=== Work to be completed ===
Take every line of the material below that includes the string "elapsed" and copy it out.

=== Source information ===
________________________________________
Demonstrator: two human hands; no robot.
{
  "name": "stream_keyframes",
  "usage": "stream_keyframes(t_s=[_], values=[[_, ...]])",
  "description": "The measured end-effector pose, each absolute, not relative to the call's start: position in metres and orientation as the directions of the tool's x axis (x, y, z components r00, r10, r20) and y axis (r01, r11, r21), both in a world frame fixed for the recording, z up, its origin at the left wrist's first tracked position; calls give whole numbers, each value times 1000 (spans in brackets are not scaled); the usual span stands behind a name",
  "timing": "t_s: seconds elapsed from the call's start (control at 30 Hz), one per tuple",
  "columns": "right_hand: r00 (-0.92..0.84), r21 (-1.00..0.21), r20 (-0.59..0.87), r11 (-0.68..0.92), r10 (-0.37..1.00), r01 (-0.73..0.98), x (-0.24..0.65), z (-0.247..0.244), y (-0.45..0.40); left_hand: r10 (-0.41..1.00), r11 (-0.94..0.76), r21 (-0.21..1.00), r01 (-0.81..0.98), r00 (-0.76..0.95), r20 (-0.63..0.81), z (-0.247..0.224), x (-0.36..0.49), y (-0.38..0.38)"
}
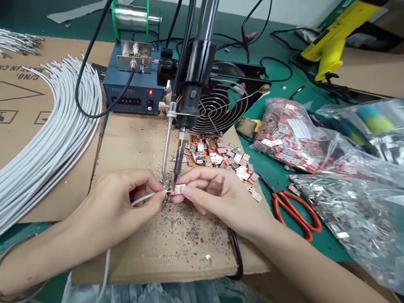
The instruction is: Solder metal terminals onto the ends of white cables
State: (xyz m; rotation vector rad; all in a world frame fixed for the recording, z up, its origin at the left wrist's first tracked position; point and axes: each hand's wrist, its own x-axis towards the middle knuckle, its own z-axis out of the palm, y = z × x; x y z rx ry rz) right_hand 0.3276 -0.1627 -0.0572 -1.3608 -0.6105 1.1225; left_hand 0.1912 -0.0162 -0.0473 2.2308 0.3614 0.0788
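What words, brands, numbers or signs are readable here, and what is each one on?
"C/NO:", upside down, on the cardboard.
"IN CHIN", upside down, also on the cardboard; the letters around it are unclear.
Two boxed signs, one partly covered, also on the cardboard; no words readable in them.
Lettering on the blue box: too blurred to read.
Labels on the upper bag and lower bag: too small to read.

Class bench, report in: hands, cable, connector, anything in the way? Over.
Left hand pinching white cable. Right hand gripping USB connector. Soldering iron close above fingers; loose connectors beyond right hand. Over.
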Motion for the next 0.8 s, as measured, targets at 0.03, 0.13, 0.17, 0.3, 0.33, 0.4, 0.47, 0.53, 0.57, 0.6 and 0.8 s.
stream_keyframes(t_s=[0.03, 0.13, 0.17, 0.3, 0.33, 0.4, 0.47, 0.53, 0.57, 0.6, 0.8], values=[[395, -952, -247, -146, 885, -270, 328, -57, -163, 283, -596, 769, 231, 957, -68, -47, 192, -16], [393, -952, -237, -130, 889, -279, 329, -58, -162, 279, -598, 771, 221, 959, -58, -48, 192, -16], [390, -951, -235, -128, 890, -282, 329, -58, -162, 279, -598, 772, 218, 959, -55, -48, 193, -17], [383, -951, -220, -111, 897, -288, 329, -59, -163, 278, -598, 770, 219, 959, -57, -48, 193, -16], [384, -952, -216, -107, 898, -286, 329, -59, -163, 277, -598, 771, 217, 959, -55, -47, 193, -16], [389, -955, -212, -105, 896, -277, 329, -59, -163, 276, -602, 769, 215, 960, -52, -47, 192, -16], [397, -957, -214, -110, 892, -270, 329, -58, -162, 279, -612, 761, 215, 959, -47, -47, 193, -16], [405, -957, -219, -114, 888, -269, 328, -57, -161, 283, -623, 749, 224, 958, -52, -48, 193, -16], [407, -956, -222, -115, 886, -270, 328, -57, -160, 284, -627, 744, 228, 957, -54, -48, 194, -17], [406, -955, -224, -117, 886, -272, 327, -57, -160, 286, -629, 742, 232, 956, -57, -48, 194, -17], [396, -954, -242, -145, 885, -261, 328, -60, -161, 281, -628, 745, 227, 958, -56, -48, 194, -17]])
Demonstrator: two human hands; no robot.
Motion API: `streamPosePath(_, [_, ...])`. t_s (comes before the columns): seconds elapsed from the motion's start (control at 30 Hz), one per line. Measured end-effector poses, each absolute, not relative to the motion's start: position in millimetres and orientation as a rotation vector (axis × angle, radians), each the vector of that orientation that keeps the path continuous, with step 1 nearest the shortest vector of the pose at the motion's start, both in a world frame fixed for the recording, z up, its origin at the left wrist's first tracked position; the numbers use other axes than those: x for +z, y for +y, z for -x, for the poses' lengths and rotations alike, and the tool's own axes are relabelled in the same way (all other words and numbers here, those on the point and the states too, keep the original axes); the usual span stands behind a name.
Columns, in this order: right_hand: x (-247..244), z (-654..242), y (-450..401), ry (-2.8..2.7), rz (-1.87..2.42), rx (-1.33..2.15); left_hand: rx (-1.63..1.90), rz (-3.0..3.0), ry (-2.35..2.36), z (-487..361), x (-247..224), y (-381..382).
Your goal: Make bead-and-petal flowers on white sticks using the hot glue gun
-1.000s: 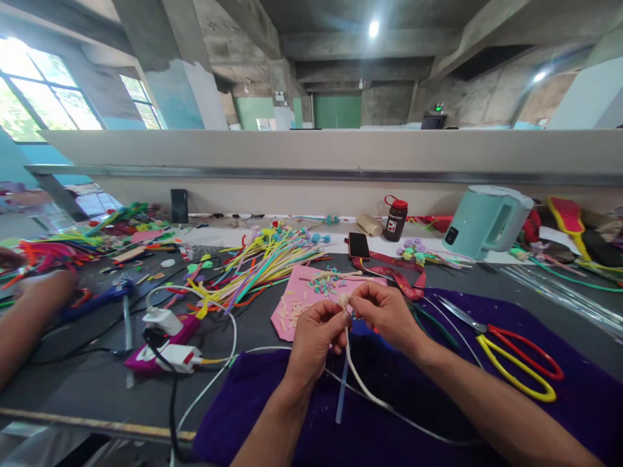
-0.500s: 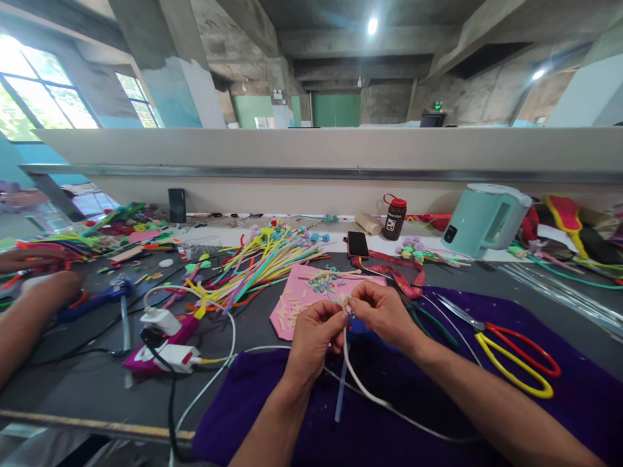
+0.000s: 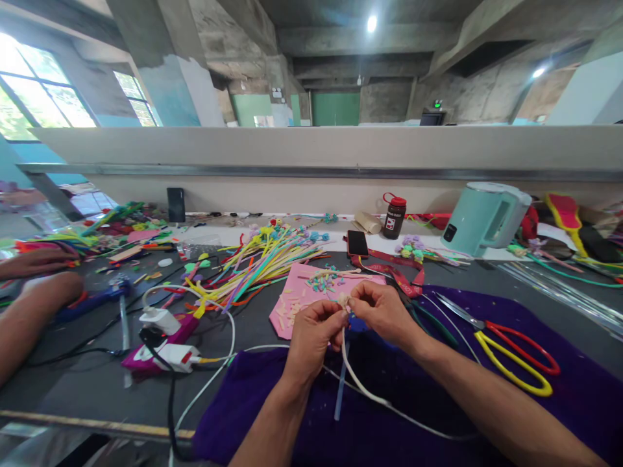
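Observation:
Both hands meet over the purple cloth (image 3: 253,402). The fingertips of my left hand (image 3: 311,334) pinch a small cream flower-like piece (image 3: 343,300) from the left and below. My right hand (image 3: 387,314) pinches the same piece from the right, thumb and forefinger together. A pale cord or stem (image 3: 351,366) hangs in a curve beneath the fingers; whether it joins the piece is hidden. Behind the hands, a blue object (image 3: 359,325) is mostly covered, and a translucent stick (image 3: 341,392) points down from there. A pink sheet (image 3: 296,285) bearing small coloured pieces lies just beyond.
Red-and-yellow scissors (image 3: 518,363) lie on the right. Fuzzy coloured stems (image 3: 263,269) spread behind the sheet. Plugs fill a power strip (image 3: 182,331) on the left, with cables crossing. A co-worker's hands (image 3: 53,282) are at far left. A kettle (image 3: 487,220) and bottle (image 3: 394,217) stand behind.
My two hands keep the same pinch on the cream piece, with hardly any movement. At far left, the co-worker's hands have shifted slightly.

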State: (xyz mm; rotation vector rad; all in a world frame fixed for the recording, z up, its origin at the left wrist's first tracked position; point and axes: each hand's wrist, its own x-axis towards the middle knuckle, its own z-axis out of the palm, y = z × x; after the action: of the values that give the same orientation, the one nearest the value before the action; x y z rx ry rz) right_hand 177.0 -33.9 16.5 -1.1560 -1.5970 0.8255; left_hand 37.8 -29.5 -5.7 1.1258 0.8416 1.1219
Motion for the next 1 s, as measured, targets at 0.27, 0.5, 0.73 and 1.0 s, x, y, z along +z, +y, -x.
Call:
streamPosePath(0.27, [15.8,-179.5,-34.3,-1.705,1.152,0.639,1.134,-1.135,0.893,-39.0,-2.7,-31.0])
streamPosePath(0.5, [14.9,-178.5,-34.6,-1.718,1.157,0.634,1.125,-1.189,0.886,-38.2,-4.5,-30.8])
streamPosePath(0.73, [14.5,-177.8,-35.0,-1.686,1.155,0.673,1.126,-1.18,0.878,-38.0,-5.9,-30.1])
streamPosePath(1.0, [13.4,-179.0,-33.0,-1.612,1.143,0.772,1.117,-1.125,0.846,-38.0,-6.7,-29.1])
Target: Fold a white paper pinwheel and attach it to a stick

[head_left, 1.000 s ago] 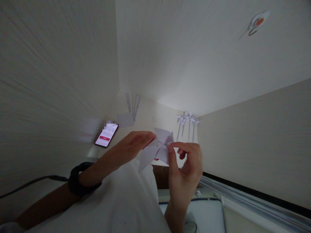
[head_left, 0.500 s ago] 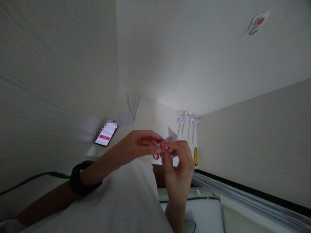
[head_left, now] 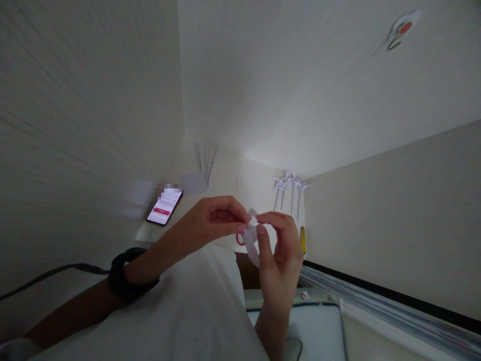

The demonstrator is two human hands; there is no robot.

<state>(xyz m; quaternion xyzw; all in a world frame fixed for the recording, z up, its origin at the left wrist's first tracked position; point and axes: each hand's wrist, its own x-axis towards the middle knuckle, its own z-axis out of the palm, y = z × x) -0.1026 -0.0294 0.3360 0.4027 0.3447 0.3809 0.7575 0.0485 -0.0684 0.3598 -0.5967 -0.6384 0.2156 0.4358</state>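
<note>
A curled piece of white paper [head_left: 251,241] is between my two hands, above the table. My left hand [head_left: 216,215] is closed, pinching the paper near its middle with thumb and fingertips. From the other side my right hand [head_left: 280,255] meets it, thumb and forefinger at the paper's right edge. One strip of the paper bends down in a loop below the fingers. Behind the paper, the red handle of what look like scissors [head_left: 239,239] shows in part. Several white paper pinwheels on sticks [head_left: 289,181] lie farther back to the right.
A lit phone [head_left: 164,206] lies at the table's left edge. Behind it are a flat sheet of paper [head_left: 193,183] and several thin sticks [head_left: 206,163]. A yellow-handled tool, perhaps a cutter [head_left: 302,240], lies at the right edge. Walls enclose the table [head_left: 225,183].
The paper's upright pointed flap has been bent over, and the paper now hangs in a curl. My right hand has shifted slightly right, its fingertips apart from the left ones.
</note>
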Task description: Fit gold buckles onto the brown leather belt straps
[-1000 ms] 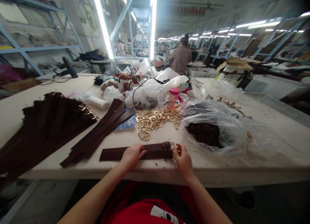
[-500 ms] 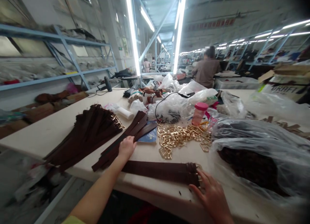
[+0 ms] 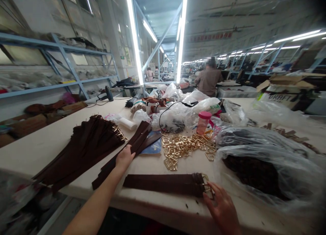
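My left hand (image 3: 124,156) lies on the slanted stack of brown leather straps (image 3: 139,136), its fingers curled over the upper straps. Near the table's front edge lie brown belts (image 3: 163,184), stacked side by side, with gold buckles (image 3: 206,180) at their right end. My right hand (image 3: 221,202) is at those buckles, thumb and fingers closed around the frame of one. Beyond the belts spreads a heap of loose gold buckles (image 3: 183,145). To the left, a large fanned pile of brown belts (image 3: 81,150) has its buckled ends toward the middle.
A blue packet (image 3: 152,148) lies partly under the straps. Behind stand a pink-lidded jar (image 3: 203,122) and a mound of plastic bags (image 3: 175,114). At right is a large clear bag (image 3: 254,160) of dark pieces. A person (image 3: 209,79) faces away farther back.
The view has shifted slightly, so the table's contents sit a little lower and further left. Both hands stay at the same straps and buckles; more of the right-hand buckle shows now.
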`<act>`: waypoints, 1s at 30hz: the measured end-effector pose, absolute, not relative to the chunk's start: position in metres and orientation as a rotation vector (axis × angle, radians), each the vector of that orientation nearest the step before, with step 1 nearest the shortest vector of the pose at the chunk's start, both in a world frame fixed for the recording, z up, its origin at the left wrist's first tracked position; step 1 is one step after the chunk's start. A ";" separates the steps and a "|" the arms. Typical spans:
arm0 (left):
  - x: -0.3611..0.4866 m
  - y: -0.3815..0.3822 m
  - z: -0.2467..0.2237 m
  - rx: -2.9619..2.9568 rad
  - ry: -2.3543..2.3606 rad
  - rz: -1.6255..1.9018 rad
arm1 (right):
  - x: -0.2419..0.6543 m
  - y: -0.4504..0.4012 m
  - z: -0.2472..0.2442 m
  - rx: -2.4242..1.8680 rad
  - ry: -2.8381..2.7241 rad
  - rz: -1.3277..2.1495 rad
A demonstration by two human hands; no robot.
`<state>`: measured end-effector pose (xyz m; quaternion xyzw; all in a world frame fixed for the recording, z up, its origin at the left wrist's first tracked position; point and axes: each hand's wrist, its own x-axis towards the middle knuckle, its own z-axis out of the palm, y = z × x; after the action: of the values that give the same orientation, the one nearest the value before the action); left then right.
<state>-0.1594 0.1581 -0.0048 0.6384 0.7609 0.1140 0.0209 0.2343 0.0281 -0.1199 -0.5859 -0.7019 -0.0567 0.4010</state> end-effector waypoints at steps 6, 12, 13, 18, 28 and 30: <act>-0.110 0.093 0.027 1.981 1.595 0.353 | 0.217 0.020 -0.081 -1.561 -1.415 0.329; -0.055 0.048 0.024 1.333 0.951 0.131 | 0.198 0.025 -0.050 -1.396 -0.944 1.050; -0.050 0.047 0.019 1.286 0.913 0.103 | 0.198 0.027 -0.050 -1.400 -0.846 1.068; -0.016 0.047 -0.009 1.044 0.643 0.099 | 0.189 0.023 -0.051 -1.387 -0.747 1.137; 0.023 0.056 -0.026 1.087 0.799 0.246 | 0.295 0.045 -0.049 -1.829 -1.297 0.209; 0.022 0.056 -0.027 1.073 0.807 0.264 | 0.324 0.056 -0.045 -1.879 -1.312 0.125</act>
<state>0.0216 0.0560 -0.0274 0.4954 0.3728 0.1219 0.7750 0.3245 0.0558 -0.0446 -0.7464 -0.5211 0.0498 0.4109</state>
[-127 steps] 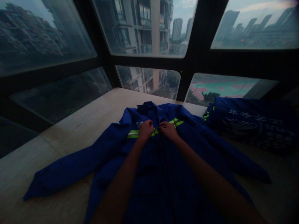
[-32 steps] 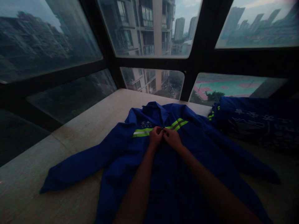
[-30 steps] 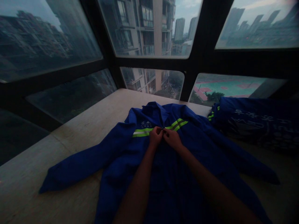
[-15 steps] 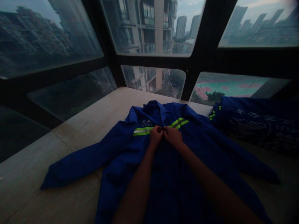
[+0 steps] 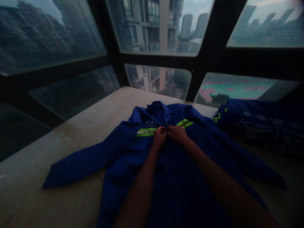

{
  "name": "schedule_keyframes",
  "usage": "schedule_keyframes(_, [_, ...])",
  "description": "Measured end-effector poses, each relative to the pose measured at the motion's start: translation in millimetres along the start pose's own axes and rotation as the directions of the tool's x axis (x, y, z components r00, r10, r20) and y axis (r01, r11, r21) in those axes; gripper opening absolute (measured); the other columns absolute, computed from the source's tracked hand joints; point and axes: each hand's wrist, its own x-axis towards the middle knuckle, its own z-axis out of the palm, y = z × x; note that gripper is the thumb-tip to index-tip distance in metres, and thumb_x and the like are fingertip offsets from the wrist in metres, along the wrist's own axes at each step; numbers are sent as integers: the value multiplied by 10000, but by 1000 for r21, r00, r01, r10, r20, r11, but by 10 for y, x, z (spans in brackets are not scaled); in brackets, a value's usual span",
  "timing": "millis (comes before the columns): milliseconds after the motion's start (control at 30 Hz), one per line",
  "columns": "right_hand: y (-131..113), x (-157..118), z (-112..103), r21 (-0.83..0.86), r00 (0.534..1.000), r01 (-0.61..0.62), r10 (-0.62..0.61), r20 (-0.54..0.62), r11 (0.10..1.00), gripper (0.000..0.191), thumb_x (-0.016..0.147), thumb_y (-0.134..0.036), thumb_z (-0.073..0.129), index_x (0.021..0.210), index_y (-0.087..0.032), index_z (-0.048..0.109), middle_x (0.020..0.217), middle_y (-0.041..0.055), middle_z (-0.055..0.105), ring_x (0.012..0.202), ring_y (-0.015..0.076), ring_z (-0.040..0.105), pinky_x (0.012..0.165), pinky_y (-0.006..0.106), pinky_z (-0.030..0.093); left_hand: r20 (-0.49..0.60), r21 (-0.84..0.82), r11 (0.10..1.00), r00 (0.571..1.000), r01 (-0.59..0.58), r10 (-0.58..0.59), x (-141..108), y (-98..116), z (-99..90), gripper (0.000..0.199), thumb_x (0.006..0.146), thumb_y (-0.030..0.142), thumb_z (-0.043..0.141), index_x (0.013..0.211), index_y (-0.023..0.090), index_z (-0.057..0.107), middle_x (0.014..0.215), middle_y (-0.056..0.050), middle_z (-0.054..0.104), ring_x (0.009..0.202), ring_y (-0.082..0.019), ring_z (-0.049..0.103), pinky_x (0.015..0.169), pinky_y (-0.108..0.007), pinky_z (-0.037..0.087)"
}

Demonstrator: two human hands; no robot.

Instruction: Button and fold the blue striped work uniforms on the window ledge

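A blue work jacket (image 5: 123, 155) with yellow-green and silver reflective stripes lies front up, its collar away from me and its sleeves spread to both sides. At the chest, on the front opening, my left hand (image 5: 160, 136) pinches the jacket's edge. My right hand (image 5: 177, 133) is closed on the same front edge, its fingertips almost meeting the left ones. Whatever small fastener may be between the fingers is hidden. White print shows on the chest to the left of my hands.
The jacket rests on a pale stone ledge (image 5: 78, 136). Folded blue garments (image 5: 261, 123) with white lettering are stacked at the right. Dark-framed windows (image 5: 156, 58) enclose the ledge at the back and left.
The view has shifted slightly. Both hands stay at the jacket's chest opening, and the right fingers have changed their pinch a little, lying flatter against the edge.
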Motion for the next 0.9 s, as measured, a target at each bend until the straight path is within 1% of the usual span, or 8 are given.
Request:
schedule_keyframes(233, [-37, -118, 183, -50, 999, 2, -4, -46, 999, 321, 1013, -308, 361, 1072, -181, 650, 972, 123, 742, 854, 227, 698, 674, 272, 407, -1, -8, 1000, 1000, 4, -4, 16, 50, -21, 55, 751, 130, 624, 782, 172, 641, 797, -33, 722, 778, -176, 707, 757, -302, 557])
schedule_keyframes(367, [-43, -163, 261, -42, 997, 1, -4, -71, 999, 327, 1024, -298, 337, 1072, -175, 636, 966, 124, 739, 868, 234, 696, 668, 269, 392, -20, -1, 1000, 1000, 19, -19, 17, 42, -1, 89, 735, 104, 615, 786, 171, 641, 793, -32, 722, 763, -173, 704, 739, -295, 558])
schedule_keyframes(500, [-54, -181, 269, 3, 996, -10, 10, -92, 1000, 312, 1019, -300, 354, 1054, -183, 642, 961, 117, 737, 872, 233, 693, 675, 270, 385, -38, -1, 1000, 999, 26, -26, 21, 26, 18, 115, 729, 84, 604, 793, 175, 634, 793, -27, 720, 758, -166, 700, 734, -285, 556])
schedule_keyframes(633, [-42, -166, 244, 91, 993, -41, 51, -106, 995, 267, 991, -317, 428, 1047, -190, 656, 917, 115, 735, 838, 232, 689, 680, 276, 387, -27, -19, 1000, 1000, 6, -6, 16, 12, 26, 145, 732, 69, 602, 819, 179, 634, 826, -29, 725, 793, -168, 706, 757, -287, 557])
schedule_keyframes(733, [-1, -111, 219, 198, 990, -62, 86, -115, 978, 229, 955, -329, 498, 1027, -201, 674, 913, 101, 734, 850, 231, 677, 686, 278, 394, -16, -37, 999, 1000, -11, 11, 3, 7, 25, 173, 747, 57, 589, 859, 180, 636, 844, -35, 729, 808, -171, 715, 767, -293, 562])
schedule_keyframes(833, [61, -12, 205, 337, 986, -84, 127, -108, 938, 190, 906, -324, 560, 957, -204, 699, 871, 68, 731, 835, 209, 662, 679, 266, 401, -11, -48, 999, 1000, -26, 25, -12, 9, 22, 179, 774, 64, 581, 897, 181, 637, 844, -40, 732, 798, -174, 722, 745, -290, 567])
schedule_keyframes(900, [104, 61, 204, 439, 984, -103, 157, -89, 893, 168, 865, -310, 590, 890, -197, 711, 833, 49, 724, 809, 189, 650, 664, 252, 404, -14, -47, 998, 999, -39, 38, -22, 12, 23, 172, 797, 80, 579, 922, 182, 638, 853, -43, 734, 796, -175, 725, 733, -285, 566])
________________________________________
=== Solution ===
  "timing": "t_s: seconds elapsed from the call's start (control at 30 Hz), one per tuple",
Motion API: `streamPosePath(_, [_, ...])`. t_s (comes before the columns): seconds elapsed from the motion's start (control at 30 Hz), one per line. Measured end-effector poses, each absolute, not relative to the motion's start: position in millimetres and orientation as a rotation vector (axis × angle, radians), each the vector of that orientation that keeps the path continuous, with step 1 nearest the shortest vector of the pose at the motion's start, both in a world frame fixed for the recording, z up, its origin at the left wrist's first tracked position; the numbers use other axes than those: x for +z, y for +y, z for -x, for the poses' lengths and rotations alike, and the tool's own axes are relabelled in the same way (all other words and numbers here, those on the point and the states too, keep the original axes); the usual span stands behind a name.

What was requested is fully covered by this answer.